Il percorso riabilitativo, come quello offerto da FisioOneCare di Parma, è estremamente graduale e rispettoso dei tempi della paziente e si basa su:

  • terapia manuale e release miofasciale: il fisioterapista utilizza tecniche manuali delicate e mirate (esterne e interne) per allungare e rilasciare i muscoli del pavimento pelvico che sono in costante spasmo, riducendo l’ipertono e desensibilizzando progressivamente la zona;
  • biofeedback: questa tecnica utilizza una sonda (di solito esterna o superficiale) per mostrare alla paziente su uno schermo l’attività elettrica dei suoi muscoli pelvici. Questo feedback visivo o acustico aiuta la donna a prendere consapevolezza di quando i suoi muscoli sono contratti e a imparare, per la prima volta in modo attivo, la capacità di rilassarli completamente;
  • dilatatori vaginali: la parte finale del percorso prevede l’utilizzo di una serie progressiva di dilatatori vaginali (tubi di diverse dimensioni). Questi strumenti vengono utilizzati a casa, prima sotto la guida del fisioterapista e poi autonomamente. Lo scopo non è “allargare” la vagina, ma rieducare il sistema nervoso a percepire la penetrazione come un gesto innocuo e controllabile, abituando i tessuti alla dilatazione in assenza di paura e dolore;
  • esercizi e respirazione: vengono insegnati esercizi di Kegel inversi (il rilassamento attivo dei muscoli) e tecniche di respirazione diaframmatica, essenziali per disinnescare la contrazione involontaria che si innesca con l’ansia.

Il successo della fisioterapia è elevatissimo perché lavora per ripristinare la funzionalità e il controllo, trasformando lo spasmo involontario in un rilassamento consapevole.

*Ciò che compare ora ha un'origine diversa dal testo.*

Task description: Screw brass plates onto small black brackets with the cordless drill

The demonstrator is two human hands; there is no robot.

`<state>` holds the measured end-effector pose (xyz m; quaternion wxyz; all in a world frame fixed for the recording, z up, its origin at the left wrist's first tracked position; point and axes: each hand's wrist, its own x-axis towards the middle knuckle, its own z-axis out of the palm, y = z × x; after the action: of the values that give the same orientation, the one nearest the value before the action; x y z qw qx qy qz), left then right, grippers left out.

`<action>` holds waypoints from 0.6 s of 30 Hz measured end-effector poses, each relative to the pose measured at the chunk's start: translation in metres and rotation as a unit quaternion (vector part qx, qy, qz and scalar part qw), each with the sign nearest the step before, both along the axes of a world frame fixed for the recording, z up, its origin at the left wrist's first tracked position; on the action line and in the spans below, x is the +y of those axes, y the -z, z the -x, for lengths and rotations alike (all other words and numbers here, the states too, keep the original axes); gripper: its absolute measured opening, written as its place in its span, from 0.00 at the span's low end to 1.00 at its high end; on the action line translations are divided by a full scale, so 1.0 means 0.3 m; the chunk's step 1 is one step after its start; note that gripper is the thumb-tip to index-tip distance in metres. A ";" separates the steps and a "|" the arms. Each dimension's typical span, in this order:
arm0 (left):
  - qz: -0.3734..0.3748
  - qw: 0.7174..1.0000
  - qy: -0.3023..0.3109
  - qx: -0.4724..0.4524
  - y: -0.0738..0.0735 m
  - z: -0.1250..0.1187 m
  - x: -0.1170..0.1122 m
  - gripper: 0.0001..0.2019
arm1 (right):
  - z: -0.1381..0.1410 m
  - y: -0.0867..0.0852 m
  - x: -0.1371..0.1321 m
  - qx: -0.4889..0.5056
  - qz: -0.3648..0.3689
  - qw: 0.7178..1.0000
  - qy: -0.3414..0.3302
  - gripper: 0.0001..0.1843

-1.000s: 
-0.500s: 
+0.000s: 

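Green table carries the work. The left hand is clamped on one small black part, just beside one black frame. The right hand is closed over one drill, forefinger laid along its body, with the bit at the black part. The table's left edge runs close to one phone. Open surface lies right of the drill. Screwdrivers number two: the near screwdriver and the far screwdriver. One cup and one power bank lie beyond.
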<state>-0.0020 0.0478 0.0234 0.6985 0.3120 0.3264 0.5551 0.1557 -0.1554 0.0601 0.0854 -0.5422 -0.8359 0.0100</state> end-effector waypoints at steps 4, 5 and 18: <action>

Guarigione e ripristino del benessere intimo

Il vaginismo, sia primario che secondario, è una condizione assolutamente trattabile. Certo, richiede pazienza, fiducia nel terapeuta e impegno, ma il percorso multidisciplinare (che associa il supporto psicologico alla riabilitazione muscolare) porta, nella stragrande maggioranza dei casi, alla totale risoluzione del sintomo. L’obiettivo ultimo non è solo la ripresa dei rapporti sessuali, ma il ripristino della piena consapevolezza e del benessere corporeo e intimo, permettendo alla donna di vivere la propria sessualità e la propria salute con serenità e libertà.